In der an die TU Dresden angeschlossenen GmbH arbeiten 20 festangestellte Ingenieure, Rettungsassistenten und andere mehr sowie 35 Studenten. Seit zwölf Jahren analysieren sie Verkehrsunfälle – unter technischen, medizinischen und psychologischen Prämissen. „Wir fragen: Warum ist es zu einem Verkehrsunfall gekommen“, sagt Hannawald. Die wichtigsten Daten erhalten die Wissenschaftler direkt an der Unfallstelle, wenn noch alle vor Ort sind und noch Spuren gesichert werden können. Mit dem Wissen, das die Forscher aufarbeiten, werden nicht nur bessere Autos gebaut, es fließt auch in Gesetze, um die Sicherheit auf den Straßen zu vergrößern.

Unerlässlich dabei: Die Forscher müssen so schnell wie möglich am Unfallort sein. Aus diesem Grund haben sie eine Sondergenehmigung der Landesdirektion.
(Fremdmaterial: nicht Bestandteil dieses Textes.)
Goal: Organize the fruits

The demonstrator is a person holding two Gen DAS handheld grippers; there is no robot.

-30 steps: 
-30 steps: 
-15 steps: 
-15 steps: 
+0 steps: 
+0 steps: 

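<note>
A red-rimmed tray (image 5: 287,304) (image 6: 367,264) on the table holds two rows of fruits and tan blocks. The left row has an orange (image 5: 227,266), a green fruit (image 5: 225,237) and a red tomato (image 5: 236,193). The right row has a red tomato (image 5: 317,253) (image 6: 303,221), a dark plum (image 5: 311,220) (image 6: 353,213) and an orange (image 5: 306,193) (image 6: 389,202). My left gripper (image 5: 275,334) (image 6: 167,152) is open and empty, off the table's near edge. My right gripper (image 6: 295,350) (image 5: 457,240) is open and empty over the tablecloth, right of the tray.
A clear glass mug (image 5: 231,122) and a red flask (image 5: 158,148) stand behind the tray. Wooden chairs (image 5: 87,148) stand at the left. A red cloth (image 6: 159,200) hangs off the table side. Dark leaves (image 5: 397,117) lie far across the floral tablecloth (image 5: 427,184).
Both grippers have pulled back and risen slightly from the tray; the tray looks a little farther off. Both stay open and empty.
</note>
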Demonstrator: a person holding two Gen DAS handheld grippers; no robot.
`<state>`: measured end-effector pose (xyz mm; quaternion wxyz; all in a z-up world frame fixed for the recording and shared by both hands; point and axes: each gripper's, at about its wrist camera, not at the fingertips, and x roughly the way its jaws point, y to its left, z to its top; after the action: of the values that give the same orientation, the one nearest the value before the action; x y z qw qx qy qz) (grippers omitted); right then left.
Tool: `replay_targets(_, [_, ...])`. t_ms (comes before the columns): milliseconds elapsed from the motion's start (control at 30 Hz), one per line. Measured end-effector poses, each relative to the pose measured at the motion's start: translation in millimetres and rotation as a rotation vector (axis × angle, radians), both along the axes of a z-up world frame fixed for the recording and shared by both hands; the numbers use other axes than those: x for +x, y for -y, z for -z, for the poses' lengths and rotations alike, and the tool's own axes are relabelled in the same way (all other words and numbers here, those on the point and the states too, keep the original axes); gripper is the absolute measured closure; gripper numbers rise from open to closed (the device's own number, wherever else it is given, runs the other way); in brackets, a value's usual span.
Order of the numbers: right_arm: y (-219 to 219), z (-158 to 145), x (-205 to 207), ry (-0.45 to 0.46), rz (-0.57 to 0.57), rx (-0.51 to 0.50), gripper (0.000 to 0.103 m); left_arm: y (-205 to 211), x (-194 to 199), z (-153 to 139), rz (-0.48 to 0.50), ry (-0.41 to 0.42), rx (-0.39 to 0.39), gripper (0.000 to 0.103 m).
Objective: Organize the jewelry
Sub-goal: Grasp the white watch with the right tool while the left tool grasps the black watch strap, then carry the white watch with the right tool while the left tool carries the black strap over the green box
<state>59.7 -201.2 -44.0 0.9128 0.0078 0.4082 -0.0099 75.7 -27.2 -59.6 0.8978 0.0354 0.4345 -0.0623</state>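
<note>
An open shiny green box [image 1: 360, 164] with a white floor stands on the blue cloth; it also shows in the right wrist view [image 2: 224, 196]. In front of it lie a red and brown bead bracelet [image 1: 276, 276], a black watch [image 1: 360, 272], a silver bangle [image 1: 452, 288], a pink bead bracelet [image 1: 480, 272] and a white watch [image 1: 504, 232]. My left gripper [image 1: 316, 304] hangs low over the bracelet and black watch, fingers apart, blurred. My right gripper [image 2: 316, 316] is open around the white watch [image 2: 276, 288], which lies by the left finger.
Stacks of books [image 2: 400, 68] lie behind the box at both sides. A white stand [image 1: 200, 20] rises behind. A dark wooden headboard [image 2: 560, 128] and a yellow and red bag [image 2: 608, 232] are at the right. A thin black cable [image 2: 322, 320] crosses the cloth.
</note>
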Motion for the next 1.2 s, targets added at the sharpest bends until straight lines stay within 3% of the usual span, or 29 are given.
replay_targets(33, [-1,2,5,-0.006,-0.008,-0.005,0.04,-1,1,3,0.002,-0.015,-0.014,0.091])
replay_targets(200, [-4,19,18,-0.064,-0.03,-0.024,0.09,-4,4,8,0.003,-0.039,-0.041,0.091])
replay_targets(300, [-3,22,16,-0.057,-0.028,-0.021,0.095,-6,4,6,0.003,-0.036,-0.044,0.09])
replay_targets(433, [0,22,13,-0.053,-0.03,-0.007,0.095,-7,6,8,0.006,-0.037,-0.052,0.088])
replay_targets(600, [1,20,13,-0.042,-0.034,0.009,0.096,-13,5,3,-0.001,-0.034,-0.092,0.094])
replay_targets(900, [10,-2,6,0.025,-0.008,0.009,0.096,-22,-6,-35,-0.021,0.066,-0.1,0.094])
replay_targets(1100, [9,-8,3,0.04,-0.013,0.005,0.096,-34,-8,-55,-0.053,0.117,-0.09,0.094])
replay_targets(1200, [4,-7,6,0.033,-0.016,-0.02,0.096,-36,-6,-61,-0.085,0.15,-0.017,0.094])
Die eigens geschulten Fahrer dürfen sich mit Blaulicht und Martinshorn den Weg freimachen, müssen sich aber – das unterscheidet sie von Polizei und Feuerwehr im Lebensrettungseinsatz – dabei an alle Verkehrsregeln halten. „Wir haben ein Wegerecht“, nennt das Hannawald. „Das reicht, aber weniger geht nicht.“

Der Senat für Verkehrsrecht am Oberlandesgericht (OLG) Celle hat in einem Rechtsstreit um einen heftigen Zusammenstoß, bei dem ein Fahrer der Unfallforschung beteiligt war, jedoch genau daran leichte Zweifel geäußert (Az 14 U 158/10). Straßenverkehrsrechtlich, so argumentieren die Richter, funktioniert es nicht, wenn Fahrer mit Sondersignalen unterwegs sind, die nicht unmittelbar Menschenleben retten. Im vorliegenden Fall fuhr ein Auto der Unfallforschung Hannover im Mai 2008 mit Blaulicht und Horn trotz Rotlichts mit Tempo 33 in eine Kreuzung und kollidierte mit dem Pkw, der Grün hatte. Der Gegner verklagte die Unfallforschung und deren Fahrer auf Begleichung seines Schadens.

Das OLG entschied, dass der Fahrer der Unfallforschung alleine Schuld an dem Unfall ist. Er hätte sich trotz Sondersignals zumindest im Schritttempo in die Kreuzung tasten müssen, um zu sehen, dass ihm Vorfahrt gewährt wird. Der Senat betonte jedoch, dass die Unfallforschung keine Sonderrechte wie Polizei oder Feuerwehr haben.

Das war der Punkt, der Hannawald den Schrecken einjagte. Sofort holte er die Sonderregelungen aus seinem Safe, um nachzulesen, was genau mit der Landesdirektion vertraglich geregelt ist.

In der Landesdirektion Dresden dagegen kannte man die OLG-Entscheidung längst. „Aus unserer Sicht gibt es keine neue Situation“, sagt Behördensprecher Holm Felber. „Wir müssen die Verträge mit der Unfallforschung nicht ändern.“ Da war dann auch Hannawald wieder wohler zumute.